From the 100,000+ population in the GERA dbGap database, we selected a total of 78479 patients having all the features needed for the analysis and also having signed the consent for genetic research studies. All data have been of course anonymized and encrypted with state of the art algorithms by the Kaiser Permanente Institute. Ethnic groups have the following patients in their respective datasets: (i) AFR with 3826 (4.9%) patients, (ii) EUR with 62313 (79.4%) patients, (iii) EAS with 5188 (6.6%) patients, (iv) LAT with 7152 (9.1%) patients.

Analysis of network correlations.

In this phase of the analysis we considered the intra-ethnic group differences between the 75th percentile genotypic networks and the corresponding phenotypic networks. As a preliminary step of the analysis, we counted the number of arcs in common between the two networks, as reported in Table 1. For instance, for the EUR ethnic group, the genotypic network (left of Figure 2) has been compared with the phenotypic network (right of Figure 2). One interesting case, which needs further investigation with the clinical domain experts, is the lack of shared arcs between the genotypic and the phenotypic networks in the LAT group.
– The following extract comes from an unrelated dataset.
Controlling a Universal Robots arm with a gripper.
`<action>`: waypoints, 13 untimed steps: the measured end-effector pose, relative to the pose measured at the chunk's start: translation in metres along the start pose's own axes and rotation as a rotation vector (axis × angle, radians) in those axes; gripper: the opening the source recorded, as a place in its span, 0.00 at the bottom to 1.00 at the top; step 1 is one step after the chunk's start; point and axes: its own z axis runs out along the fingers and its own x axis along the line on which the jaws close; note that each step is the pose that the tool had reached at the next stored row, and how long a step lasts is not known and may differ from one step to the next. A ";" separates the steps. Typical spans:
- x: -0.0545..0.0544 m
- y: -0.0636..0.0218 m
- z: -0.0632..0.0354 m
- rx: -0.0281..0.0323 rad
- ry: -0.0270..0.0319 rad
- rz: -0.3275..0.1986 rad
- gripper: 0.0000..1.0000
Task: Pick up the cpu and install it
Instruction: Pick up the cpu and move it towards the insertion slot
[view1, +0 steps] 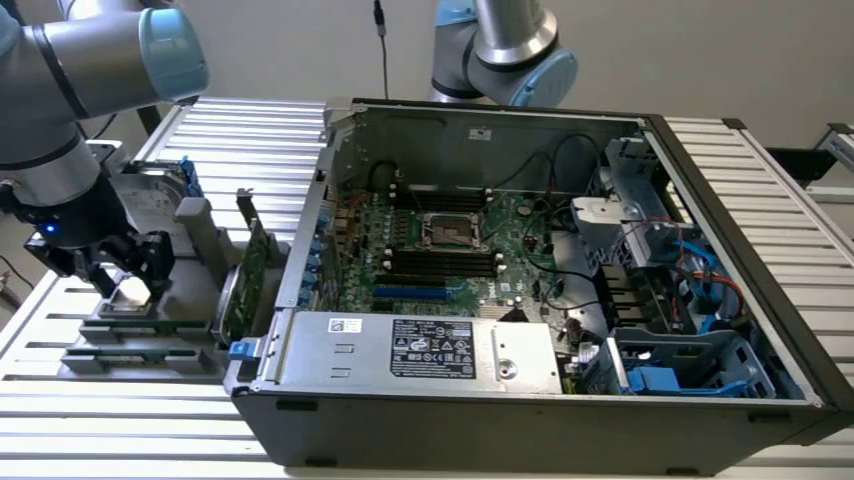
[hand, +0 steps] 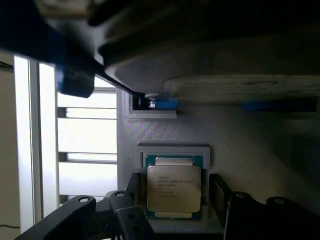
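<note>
The claw (view1: 130, 282) is open and stands low over a grey holder (view1: 140, 332) on the table (view1: 147, 425), at the exterior view's left, beside the open computer case (view1: 727, 260). The cpu (hand: 174, 187) lies flat in a square seat of this holder, silver top up. One black finger (hand: 134, 187) is at each side of the chip, with a small gap on both sides. Inside the case, the socket (view1: 451, 232) on the green board is uncovered.
</note>
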 end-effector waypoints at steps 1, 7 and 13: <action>0.000 0.0000 0.0000 0.0000 0.0000 0.000 0.65; 0.000 0.0000 0.0000 0.0000 0.0000 0.001 0.55; 0.000 0.0000 -0.0001 -0.0012 -0.0003 0.001 0.55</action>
Another interesting case is about the ALL group, where both the number of nodes and arcs in common are very high, compared to the number of total nodes in both networks.

Table 1.

Structural analysis of the 75th percentile genotypic and phenotypic networks. The table reports the main structural features of both networks and the number of arcs in common for each ethnic group.

Ethnic group	Genotypic network			Phenotypic network			nodes in common	arcs in common
	nodes	arcs	density	nodes	arcs	density
AFR	4	6	0.29	16	58	0.48	3 (18.8%)	3 (5.2%)
EUR	6	6	0.40	17	58	0.43	6 (35.3%)	5 (8.6%)
EAS	5	8	0.29	16	58	0.17	3 (18.8%)	2 (3.4%)
LAT	3	2	0.67	17	58	0.43	2 (11.8%)	0 (0%)
ALL	14	26	0.29	16	58	0.48	13 (81.3%)	18 (31%)
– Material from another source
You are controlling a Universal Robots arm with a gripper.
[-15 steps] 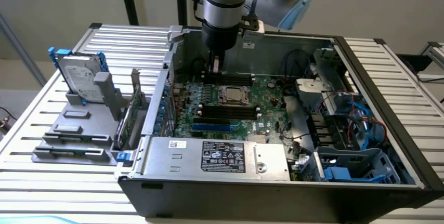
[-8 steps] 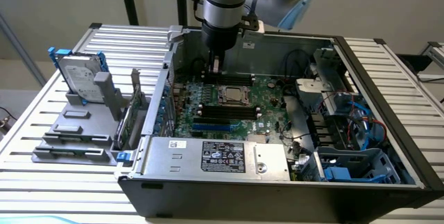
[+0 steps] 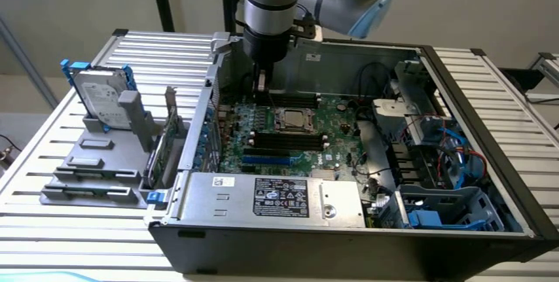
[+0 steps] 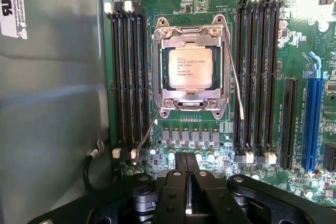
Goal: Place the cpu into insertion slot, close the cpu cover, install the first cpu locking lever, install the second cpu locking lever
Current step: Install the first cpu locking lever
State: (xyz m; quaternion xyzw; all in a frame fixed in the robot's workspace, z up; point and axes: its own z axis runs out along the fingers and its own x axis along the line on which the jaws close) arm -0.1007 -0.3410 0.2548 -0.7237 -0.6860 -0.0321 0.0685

In Figure 3 we report the distribution of the significant SNPs found for disease for each ethnic group. From our preliminary tests, the number of significant SNPs descreases when we add more covariates (e.g. gender, age). This is expected, since we are adding more constraints. However, such a trend is violated in some cases. For example for the disease group DIA2 (Diabetes II), we have a substantial increase in the significant SNPs (even after the BH correction) for both the AFR and LAT ethnic groups, and we also observe an increase in the HYPER (Hypertensive Disease) disease group for AFR and EAS. The EAS group shows and increase in the significant SNPs in the same experimental conditions for the PSYCHIATRIC disease group.

Fig. 3.

Distribution of the most significant SNPs for disease and for each ethnic group. Y axis is logarithmic.

4. Conclusions and Future Work

Network medicine, i.e. the study of disease networks is a fast-growing field or research. Both genotypic and phenotypic networks have been analyzed using large data sets, but a parallel study comparing the two with linkage at the individual level was lacking. In this study, we used the GERA dbGap cohort (100,000+ individuals) and built both a genotypic SNP network via GWAS and a phenotypic comorbidity network, using the same study population with information linked at the individual level. We then compared the two networks to measure a first similarity between the two by considering the strongest arcs in the original networks and counted the arcs present in both. We are planning to more deeply and extensively analyze the structural differences both inter- and intra- ethnic groups and we will also discuss the clinical implications with the clinical domain experts, which could eventually lead to further experiments. Furthermore we are analyzing all of the networks by using Extended Random Graph Models which give a measure of the significance of the arcs in the network allowing for a more precise evaluation of topological properties and intra-ethnic groups comparisons. We are going to discuss all of these further analyses in an extended version of this paper.